---------- INFORMATION PROVIDED ----------

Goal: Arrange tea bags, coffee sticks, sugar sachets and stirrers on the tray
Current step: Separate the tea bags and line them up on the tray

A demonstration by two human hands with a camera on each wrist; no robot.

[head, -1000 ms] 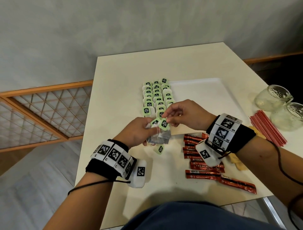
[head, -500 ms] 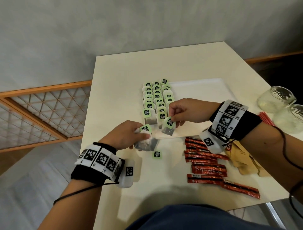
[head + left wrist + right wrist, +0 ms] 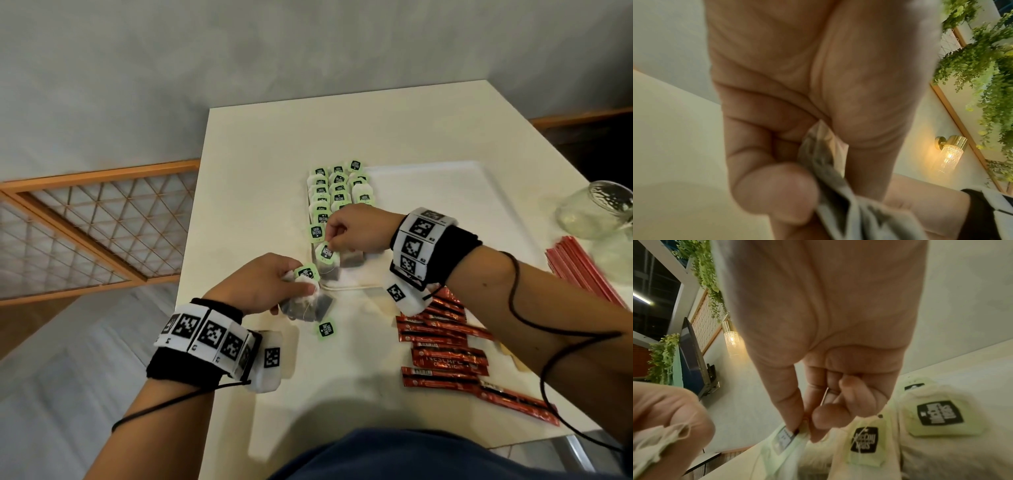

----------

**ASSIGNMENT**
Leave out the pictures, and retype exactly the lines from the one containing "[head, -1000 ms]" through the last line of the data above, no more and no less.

**REPLY**
[head, -1000 ms] 
[head, -500 ms] 
[head + left wrist + right wrist, +0 ms] 

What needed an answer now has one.